Article X of the Company’s Amended and Restated Certificate of Incorporation provides for the indemnification of directors, officers, employees or agents to the fullest extent permitted by the DGCL. Article X of the Company’s Amended and Restated Certificate of Incorporation also provides that, in any action initiated by a person seeking indemnification, the Company shall bear the burden of proof that the person is not entitled to indemnification.

Section 102(b)(7) of the DGCL provides that a Delaware corporation may, with certain limitations, set forth in its certificate of incorporation a provision eliminating or limiting the personal liability of a director to the corporation or its stockholders for monetary damages for breach of a fiduciary duty as a director, provided that such provision shall not eliminate or limit the liability of a director (i) for any breach of the director’s duty of loyalty to the registrant or its stockholders, (ii) for acts or omissions not in good faith or which involve intentional misconduct or a knowing violation of law, (iii) under Section 174 of the DGCL or (iv) for any transaction from which the director derived an improper personal benefit. Article IX of the Company’s Amended and Restated Certificate of Incorporation includes such a provision.

Section 145(g) of the DGCL provides that a Delaware corporation has the power to purchase and maintain insurance on behalf of any director, officer, employee or other agent of the corporation or, if serving in such capacity at the request of the corporation, of another enterprise, against any liability asserted against such person and incurred by such person in any such capacity, or arising out of such person’s status as such, whether or not the corporation has the power to indemnify such person against such liability under the DGCL. Article X of the Company’s Amended and Restated Certificate of Incorporation permits the Company to maintain insurance, at its expense, to protect it or any of its directors, officers, employees or agents or another corporation, partnership, joint venture, trust or other enterprise against any such expense, liability or loss, whether or not the Company would have the power to indemnify such person against such expense, liability or loss under the DGCL. The Company currently has such an insurance policy covering its directors and officers to insure against certain losses incurred by them.

The foregoing statements are subject to the detailed provisions of Sections 102(b)(7) and 145 of the DGCL, the full text of the Company’s Certificate of Incorporation and the full text of the Company’s Bylaws each, as amended.

Item 7. Exemption from Registration Claimed.
Not Applicable.

Item 8. Exhibits
See Index to Exhibits, which is incorporated herein by reference.

Item 9. Undertakings
(a)    The undersigned registrant hereby undertakes:
(1)    To file, during any period in which offers or sales are being made, a post-effective amendment to this Registration Statement:

(i)    To include any prospectus required by Section 10(a)(3) of the Securities Act;

(ii)    To reflect in the prospectus any facts or events arising after the effective date of this Registration Statement (or the most recent post-effective amendment thereof) which, individually or in the aggregate, represent a fundamental change in the information set forth in the Registration Statement.

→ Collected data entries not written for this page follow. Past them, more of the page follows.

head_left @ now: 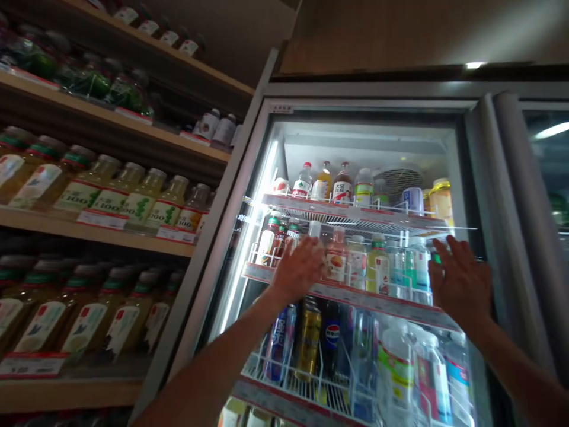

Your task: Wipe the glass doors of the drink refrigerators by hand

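Note:
My left hand (299, 270) is raised before the middle shelf of a lit drinks fridge (355, 133). Its fingers stretch forward, slightly blurred, and I see nothing held in them. A white-capped bottle (315, 229) stands just behind the fingertips, and a pink-capped bottle (336, 256) is beside them. Farther right, my right hand (462, 281) is also lifted, fingers spread and holding nothing. It partly covers the right end of the middle shelf, near a clear bottle (418, 264). Whether either hand touches glass or a bottle, I cannot tell.
Wooden shelves (178, 246) with rows of juice bottles (124, 190) stand on the left. Inside the fridge, wire racks hold a gold can (308, 341), a dark Pepsi bottle (332, 338) and several other drinks. A thick vertical grey frame (511, 237) runs along the fridge's right side.

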The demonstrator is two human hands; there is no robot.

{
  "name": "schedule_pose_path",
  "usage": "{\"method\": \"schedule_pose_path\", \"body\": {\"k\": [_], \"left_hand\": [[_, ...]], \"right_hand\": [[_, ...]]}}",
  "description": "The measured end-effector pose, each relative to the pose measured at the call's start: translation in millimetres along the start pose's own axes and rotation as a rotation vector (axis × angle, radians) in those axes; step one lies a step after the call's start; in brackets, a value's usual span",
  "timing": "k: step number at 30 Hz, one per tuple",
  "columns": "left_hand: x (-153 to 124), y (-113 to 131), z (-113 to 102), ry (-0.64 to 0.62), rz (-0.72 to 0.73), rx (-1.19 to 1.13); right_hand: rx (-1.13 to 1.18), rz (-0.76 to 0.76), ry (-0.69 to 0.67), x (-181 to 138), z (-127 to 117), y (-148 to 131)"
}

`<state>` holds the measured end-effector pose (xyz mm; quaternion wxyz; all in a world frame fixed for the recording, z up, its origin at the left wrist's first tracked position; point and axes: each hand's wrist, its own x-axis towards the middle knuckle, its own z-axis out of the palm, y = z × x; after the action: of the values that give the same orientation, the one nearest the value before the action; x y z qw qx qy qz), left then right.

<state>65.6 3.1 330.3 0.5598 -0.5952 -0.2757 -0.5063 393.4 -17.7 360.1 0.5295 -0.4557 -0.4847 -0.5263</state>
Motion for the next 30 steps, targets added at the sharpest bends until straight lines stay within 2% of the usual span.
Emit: {"method": "schedule_pose_path", "body": {"k": [3,5,7,10,12,13,16,18,20,23,25,27,30], "left_hand": [[-14.2,-52.5,-12.6,0.125,-0.305,0.104],[-21.5,-57.9,-14.8,0.183,-0.413,0.133],[-28.3,-34.5,-12.5,0.161,-0.349,0.103],[-37.2,4.6,-9.8,0.019,-0.066,-0.012],[-41.7,2.1,-12.8,-0.045,0.038,-0.045],[-43.4,-8.1,-15.4,-0.04,0.004,-0.018],[-44.7,-41.6,-20.6,0.071,-0.287,0.121],[-42.5,-37.1,-18.5,0.126,-0.374,0.148],[-39.1,-5.3,-12.7,0.096,-0.268,0.086],[-35.4,49.6,-4.5,-0.021,-0.007,-0.076],[-36.1,58.5,-3.9,-0.06,0.075,-0.127],[-38.6,40.5,-6.3,-0.038,0.029,-0.113],[-39.8,5.8,-7.3,0.082,-0.256,-0.014]], "right_hand": [[-0.01,-0.005,0.038,-12.2,0.1,2.8],[-0.018,-0.009,0.051,-16.6,1.3,3.5],[-0.021,-0.011,0.071,-19.0,3.1,4.6],[-0.009,-0.035,0.101,-20.7,6.4,9.3],[-0.005,-0.062,0.119,-21.3,8.7,14.3],[-0.006,-0.076,0.121,-21.3,9.6,17.0],[-0.016,-0.099,0.121,-20.4,10.5,20.9],[-0.021,-0.087,0.119,-20.1,8.4,15.5],[-0.026,-0.061,0.135,-22.7,4.4,2.2],[0.012,-0.114,0.129,-35.2,-1.5,-23.9],[0.055,-0.187,0.106,-46.9,-2.3,-35.5],[0.078,-0.219,0.085,-56.8,-0.4,-38.7],[0.083,-0.213,0.068,-64.1,3.6,-33.2]]}}
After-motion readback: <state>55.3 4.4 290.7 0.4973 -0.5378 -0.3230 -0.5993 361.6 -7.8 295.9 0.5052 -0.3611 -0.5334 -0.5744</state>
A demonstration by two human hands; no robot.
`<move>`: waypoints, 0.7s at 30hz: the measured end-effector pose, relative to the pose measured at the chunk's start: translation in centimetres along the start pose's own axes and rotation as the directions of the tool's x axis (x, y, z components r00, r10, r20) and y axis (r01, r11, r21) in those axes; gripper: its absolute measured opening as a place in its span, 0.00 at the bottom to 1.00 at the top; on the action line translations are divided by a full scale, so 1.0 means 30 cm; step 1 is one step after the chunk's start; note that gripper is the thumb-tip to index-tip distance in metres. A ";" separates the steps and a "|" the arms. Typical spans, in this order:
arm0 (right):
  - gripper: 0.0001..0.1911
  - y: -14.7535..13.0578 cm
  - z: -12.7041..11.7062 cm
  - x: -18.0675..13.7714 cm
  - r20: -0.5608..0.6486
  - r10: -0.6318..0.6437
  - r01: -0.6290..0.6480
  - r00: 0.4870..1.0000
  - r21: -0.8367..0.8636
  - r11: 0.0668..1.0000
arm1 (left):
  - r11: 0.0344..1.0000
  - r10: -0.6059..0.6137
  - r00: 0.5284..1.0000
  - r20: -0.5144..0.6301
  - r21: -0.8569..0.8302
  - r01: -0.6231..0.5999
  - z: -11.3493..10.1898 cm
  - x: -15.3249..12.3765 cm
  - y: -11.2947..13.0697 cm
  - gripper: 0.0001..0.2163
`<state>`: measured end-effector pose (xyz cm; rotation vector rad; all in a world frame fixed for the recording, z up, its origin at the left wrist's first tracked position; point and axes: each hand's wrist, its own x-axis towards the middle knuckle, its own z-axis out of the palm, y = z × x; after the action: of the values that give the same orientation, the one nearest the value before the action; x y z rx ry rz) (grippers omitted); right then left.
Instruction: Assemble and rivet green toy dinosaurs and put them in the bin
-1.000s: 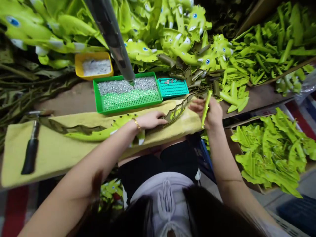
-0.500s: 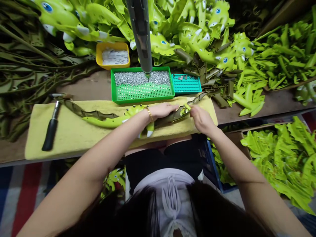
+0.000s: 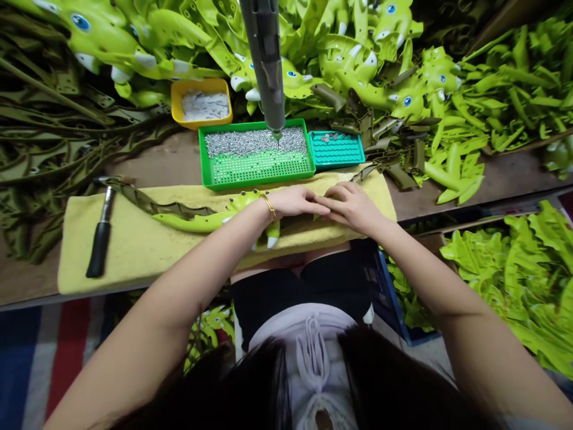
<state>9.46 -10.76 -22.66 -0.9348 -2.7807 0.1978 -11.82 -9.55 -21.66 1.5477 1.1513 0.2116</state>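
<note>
A long toy dragon or dinosaur part, lime green with an olive-brown strip and dark knobs, lies lengthwise on a folded yellow cloth. My left hand, with a gold bracelet at the wrist, rests over its right portion, fingers stretched to the right. Meeting it from the other side, my right hand lies over the same portion with its fingers extended left. The fingertips of both hands come together, hiding the toy beneath. At the cloth's left end is a black-handled hammer.
A power screwdriver hangs above a green tray of small metal screws. Beside that stand a teal tray and a yellow tub of whitish pieces. Green toy parts pile behind; olive strips heap at left.
My right hand has shifted left and flattened over the toy, beside my left fingers. The small green piece it pinched before is now hidden. My left hand stays in much the same place.
</note>
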 end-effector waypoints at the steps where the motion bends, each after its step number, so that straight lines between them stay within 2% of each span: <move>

Notwithstanding the foregoing, any increase or decrease in volume of securities offered (if the total dollar value of securities offered would not exceed that which was registered) and any deviation from the low or high end of the estimated maximum offering range may be reflected in the form of prospectus filed with the Commission pursuant to Rule 424(b) of the Securities Act if, in the aggregate, the changes in volume and price represent no more than a 20% change in the maximum aggregate offering price set forth in the “Calculation of Registration Fee” table in the effective Registration Statement; and

(iii)    To include any material information with respect to the plan of distribution not previously disclosed in this Registration Statement or any material change to such information in this Registration Statement;
provided, however, that the undertakings set forth in paragraphs (a)(1)(i) and (a)(1)(ii) above do not apply if the information required to be included in a post-effective amendment by those paragraphs is contained in periodic reports filed by the registrant pursuant to Section 13 or Section 15(d) of the Exchange Act that are incorporated by reference in this Registration Statement.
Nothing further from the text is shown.